Down to the last line, the material below should be reproduced exactly.

Data block |
----
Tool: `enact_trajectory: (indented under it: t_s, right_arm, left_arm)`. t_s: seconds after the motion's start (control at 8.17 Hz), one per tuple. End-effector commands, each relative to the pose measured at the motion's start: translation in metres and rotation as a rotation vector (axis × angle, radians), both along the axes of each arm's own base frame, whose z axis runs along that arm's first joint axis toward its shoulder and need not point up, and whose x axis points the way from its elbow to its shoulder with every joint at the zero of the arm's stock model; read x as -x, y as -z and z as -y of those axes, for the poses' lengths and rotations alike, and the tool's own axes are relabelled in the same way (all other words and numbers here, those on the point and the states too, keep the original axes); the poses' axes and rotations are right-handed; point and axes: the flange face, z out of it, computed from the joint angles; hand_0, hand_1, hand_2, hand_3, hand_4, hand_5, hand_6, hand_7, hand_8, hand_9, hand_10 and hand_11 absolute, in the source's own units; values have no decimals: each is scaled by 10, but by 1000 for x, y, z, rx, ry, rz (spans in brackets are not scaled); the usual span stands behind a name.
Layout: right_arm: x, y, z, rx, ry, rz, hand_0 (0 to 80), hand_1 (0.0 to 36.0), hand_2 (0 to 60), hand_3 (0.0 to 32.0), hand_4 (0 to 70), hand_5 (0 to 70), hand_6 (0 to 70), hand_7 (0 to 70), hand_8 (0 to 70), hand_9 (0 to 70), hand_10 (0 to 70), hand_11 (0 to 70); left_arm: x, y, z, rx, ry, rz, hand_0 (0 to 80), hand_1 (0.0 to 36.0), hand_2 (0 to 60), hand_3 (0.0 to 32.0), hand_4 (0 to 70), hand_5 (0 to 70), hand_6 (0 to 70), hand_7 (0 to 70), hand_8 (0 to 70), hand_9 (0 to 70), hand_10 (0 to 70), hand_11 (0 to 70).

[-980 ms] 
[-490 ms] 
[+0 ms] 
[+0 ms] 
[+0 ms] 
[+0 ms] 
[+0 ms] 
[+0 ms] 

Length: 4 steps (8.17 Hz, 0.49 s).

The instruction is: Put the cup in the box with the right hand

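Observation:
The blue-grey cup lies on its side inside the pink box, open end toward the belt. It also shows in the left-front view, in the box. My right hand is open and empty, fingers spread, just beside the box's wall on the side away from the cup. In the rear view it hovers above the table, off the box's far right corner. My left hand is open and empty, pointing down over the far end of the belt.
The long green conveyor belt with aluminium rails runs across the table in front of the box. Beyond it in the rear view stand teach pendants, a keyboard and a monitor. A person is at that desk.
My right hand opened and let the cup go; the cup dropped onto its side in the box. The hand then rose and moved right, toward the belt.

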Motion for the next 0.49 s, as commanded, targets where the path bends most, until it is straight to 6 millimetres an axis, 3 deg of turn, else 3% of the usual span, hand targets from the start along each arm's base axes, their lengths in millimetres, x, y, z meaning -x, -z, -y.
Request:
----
Exercise response |
Tool: `enact_trajectory: (indented under it: t_s, right_arm, left_arm)`. t_s: seconds after the motion's start (control at 8.17 Hz), one per tuple. End-effector commands, each relative to the pose measured at the motion's start: translation in metres and rotation as a rotation vector (axis × angle, radians), both along the axes of each arm's own base frame, whose z axis runs along that arm's first joint axis toward its shoulder and need not point up, and whose x axis points the way from its elbow to its shoulder with every joint at the zero of the arm's stock model; read x as -x, y as -z and z as -y of those axes, for the poses' lengths and rotations alike, and the tool's own axes are relabelled in the same way (all other words and numbers here, those on the point and the states too, keep the original axes); the poses' axes and rotations are right-handed; point and axes: the flange face, z out of it, computed from the joint angles; hand_0, hand_1, hand_2, hand_3, hand_4, hand_5, hand_6, hand_7, hand_8, hand_9, hand_10 and hand_11 absolute, in the source's own units; values have no decimals: each is scaled by 10, but by 1000 for x, y, z, rx, ry, rz (spans in brackets are not scaled); the usual span stands behind a name.
Layout: right_arm: x, y, z, rx, ry, rz, hand_0 (0 to 80), hand_1 (0.0 to 36.0), hand_2 (0 to 60), hand_3 (0.0 to 32.0), hand_4 (0 to 70), hand_5 (0 to 70), hand_6 (0 to 70), hand_7 (0 to 70), hand_8 (0 to 70), hand_9 (0 to 70), hand_10 (0 to 70), hand_11 (0 to 70); left_arm: x, y, z, rx, ry, rz, hand_0 (0 to 80), hand_1 (0.0 to 36.0), hand_2 (0 to 60), hand_3 (0.0 to 32.0), hand_4 (0 to 70), hand_5 (0 to 70), hand_6 (0 to 70), hand_7 (0 to 70), hand_8 (0 to 70), hand_9 (0 to 70), hand_10 (0 to 70), hand_11 (0 to 70).

[-980 ms] 
[-490 ms] 
[+0 ms] 
[+0 ms] 
[+0 ms] 
[+0 ms] 
[+0 ms] 
[+0 ms] 

Length: 4 steps (8.17 Hz, 0.49 s).

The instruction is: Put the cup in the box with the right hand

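Observation:
The blue-grey cup lies on its side inside the pink box, open end toward the belt. It also shows in the left-front view, in the box. My right hand is open and empty, fingers spread, just beside the box's wall on the side away from the cup. In the rear view it hovers above the table, off the box's far right corner. My left hand is open and empty, pointing down over the far end of the belt.
The long green conveyor belt with aluminium rails runs across the table in front of the box. Beyond it in the rear view stand teach pendants, a keyboard and a monitor. A person is at that desk.
My right hand opened and let the cup go; the cup dropped onto its side in the box. The hand then rose and moved right, toward the belt.
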
Motion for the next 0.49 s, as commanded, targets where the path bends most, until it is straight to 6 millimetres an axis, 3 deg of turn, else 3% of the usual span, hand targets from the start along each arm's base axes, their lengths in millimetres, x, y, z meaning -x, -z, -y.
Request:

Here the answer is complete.